Nou anvi viv a mò

Publié le 2022-08-16 | lenouvelliste.com

Le titre est emprunté au jeune artiste MDO. Il est tiré de son texte "Alo Bondye".

Nou anvi viv a mò est le cri ou la prière que chaque Haïtien récite matin midi et soir. Silencieusement ou simplement en essayant de dépasser ses peurs et les contraintes du quotidien. Un remède contre la fatalité.

Tout ce qui s'est passé au Cap-Haïtien, à Petit-Goâve, aux Cayes et dans toutes les autres villes et localités du pays qui ont fêté fastueusement ou modestement la Notre Dame relève de ce mantra. Nou anvi viv a mò. Cela nous retient de prendre la fuite.

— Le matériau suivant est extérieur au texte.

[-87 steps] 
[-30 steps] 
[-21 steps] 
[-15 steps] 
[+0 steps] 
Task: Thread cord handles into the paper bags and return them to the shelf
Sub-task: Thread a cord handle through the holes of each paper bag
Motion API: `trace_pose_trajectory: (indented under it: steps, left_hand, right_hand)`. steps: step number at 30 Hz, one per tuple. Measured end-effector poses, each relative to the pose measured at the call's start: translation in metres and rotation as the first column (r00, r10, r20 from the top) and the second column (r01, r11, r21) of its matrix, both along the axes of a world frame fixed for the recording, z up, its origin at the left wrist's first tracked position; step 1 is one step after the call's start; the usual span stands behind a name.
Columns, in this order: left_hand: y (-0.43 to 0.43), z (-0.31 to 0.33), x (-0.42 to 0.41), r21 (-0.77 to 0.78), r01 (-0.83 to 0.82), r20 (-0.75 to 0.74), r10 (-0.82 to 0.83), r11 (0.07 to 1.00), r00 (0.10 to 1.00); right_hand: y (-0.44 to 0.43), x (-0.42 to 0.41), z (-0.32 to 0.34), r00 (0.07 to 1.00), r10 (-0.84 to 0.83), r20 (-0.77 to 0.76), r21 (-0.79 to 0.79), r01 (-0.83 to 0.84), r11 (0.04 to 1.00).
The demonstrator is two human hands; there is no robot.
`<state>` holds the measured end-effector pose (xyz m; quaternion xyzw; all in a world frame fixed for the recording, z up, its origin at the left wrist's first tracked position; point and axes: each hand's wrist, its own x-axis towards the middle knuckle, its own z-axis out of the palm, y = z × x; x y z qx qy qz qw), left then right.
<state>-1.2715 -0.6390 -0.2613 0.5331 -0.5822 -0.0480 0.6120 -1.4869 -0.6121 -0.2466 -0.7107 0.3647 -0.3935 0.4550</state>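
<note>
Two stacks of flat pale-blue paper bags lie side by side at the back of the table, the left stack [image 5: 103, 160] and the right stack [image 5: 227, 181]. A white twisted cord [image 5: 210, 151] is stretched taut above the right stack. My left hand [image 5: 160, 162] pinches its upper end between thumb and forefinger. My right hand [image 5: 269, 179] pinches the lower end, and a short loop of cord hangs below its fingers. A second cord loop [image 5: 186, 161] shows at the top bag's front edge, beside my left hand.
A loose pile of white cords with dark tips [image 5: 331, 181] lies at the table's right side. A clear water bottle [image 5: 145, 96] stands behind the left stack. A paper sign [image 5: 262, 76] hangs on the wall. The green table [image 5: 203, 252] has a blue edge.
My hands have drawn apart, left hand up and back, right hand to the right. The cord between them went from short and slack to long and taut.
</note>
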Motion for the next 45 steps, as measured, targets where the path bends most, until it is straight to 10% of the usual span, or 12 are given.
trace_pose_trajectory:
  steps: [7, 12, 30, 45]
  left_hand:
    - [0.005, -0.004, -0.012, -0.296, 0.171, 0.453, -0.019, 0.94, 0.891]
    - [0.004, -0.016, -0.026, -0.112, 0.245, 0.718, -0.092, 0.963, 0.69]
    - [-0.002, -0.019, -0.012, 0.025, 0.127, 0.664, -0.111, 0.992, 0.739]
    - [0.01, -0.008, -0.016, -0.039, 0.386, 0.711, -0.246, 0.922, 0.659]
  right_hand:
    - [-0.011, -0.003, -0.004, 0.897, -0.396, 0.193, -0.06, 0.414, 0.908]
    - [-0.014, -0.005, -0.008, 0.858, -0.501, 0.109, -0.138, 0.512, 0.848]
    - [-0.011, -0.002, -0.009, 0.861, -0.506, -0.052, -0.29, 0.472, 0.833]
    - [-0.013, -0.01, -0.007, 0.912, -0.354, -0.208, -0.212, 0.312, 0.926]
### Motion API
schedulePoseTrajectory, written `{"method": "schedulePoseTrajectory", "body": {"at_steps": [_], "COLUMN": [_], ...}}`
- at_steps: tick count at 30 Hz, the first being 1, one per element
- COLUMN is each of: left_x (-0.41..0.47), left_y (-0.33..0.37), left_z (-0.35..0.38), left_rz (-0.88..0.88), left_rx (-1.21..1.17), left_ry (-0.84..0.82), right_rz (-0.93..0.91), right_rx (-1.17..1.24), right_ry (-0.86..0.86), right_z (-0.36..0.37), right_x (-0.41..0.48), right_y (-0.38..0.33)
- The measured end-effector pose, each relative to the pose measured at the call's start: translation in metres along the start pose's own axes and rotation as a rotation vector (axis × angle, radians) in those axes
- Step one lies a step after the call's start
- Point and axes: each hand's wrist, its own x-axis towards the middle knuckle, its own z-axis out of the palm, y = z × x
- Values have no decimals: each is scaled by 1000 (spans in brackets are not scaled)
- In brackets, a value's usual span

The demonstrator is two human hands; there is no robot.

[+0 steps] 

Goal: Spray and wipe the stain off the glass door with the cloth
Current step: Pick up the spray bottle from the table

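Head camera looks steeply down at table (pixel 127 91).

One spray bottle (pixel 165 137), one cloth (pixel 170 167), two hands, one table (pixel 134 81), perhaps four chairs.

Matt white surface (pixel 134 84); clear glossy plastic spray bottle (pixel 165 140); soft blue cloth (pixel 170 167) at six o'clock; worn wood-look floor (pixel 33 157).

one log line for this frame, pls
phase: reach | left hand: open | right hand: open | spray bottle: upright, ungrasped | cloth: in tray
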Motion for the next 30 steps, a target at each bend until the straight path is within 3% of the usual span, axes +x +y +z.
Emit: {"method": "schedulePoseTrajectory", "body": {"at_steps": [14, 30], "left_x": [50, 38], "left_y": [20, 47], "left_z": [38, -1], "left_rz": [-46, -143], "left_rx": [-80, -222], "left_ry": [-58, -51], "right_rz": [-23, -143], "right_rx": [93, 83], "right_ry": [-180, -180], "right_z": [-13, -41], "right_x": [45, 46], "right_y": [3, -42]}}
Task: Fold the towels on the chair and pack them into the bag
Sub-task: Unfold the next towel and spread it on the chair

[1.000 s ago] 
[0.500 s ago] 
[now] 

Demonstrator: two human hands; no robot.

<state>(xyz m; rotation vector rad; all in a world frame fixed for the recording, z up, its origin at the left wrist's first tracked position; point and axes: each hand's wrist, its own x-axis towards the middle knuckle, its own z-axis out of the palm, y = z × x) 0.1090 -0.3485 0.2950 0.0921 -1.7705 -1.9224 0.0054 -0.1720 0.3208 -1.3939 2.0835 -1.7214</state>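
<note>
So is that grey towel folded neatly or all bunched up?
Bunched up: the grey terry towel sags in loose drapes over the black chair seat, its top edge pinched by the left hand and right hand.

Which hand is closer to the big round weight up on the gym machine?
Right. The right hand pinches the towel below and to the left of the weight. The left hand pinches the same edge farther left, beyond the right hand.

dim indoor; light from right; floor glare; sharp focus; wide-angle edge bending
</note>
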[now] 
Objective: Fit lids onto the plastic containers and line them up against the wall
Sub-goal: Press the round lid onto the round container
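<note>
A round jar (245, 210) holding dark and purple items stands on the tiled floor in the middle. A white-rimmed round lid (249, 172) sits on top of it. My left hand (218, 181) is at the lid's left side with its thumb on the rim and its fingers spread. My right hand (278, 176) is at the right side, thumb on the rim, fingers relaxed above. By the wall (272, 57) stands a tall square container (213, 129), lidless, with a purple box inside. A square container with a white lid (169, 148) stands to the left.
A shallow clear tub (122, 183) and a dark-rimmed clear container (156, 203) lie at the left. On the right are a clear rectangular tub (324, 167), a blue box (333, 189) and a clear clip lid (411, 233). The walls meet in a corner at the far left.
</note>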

Toutes les plaintes sur les réseaux sociaux, dans les émissions de libre-tribunes et dans les conversations de tous les jours sur la cherté de la vie relèvent aussi de notre appétit de vivre. Avant que l'on crève de faim ou qu'on soit obligé de conserver l'argent qui ne peut plus rien acheter, nou anvi viv a mò.

Ceux qui applaudissent aux annonces de la police, à chaque arrestation d'un présumé bandit ou lorsqu'ils apprennent que la PNH a remporté un duel, récitent sans le savoir la même invocation pour repousser le deuil de leur porte : Nou anvi viv a mò.

Avec la même phrase en tête, il y en a qui lisent les articles venus de l'étranger ces derniers jours, les déclarations du Secrétaire général de l'OEA, la lettre des  élus du Congrès américains ou de l’ancien ambassadeur des USA en Haïti. Tous ces beaux parleurs évoquent la situation catastrophique des Haïtiens, surtout celle de ceux qui anvi viv a mò

Bien entendu, dans ce pays, depuis des décennies, il y a au moins deux camps. Ceux qui croyaient que la dictature des Duvalier était le meilleur des régimes et les autres. Ceux qui adoraient les pouvoirs militaires et les autres. Ceux qui sont contre toutes les ingérences et les autres. Ceux qui ont toujours été contre la démocratie et les autres. Ceux qui adorent la corruption et les autres. Ceux qui attendent qu’on leur amène le pouvoir sur un plateau et les autres. Ceux qui vivent bien et les autres qui simplement anvi viv a mò et qui meurent de ne pas vivre.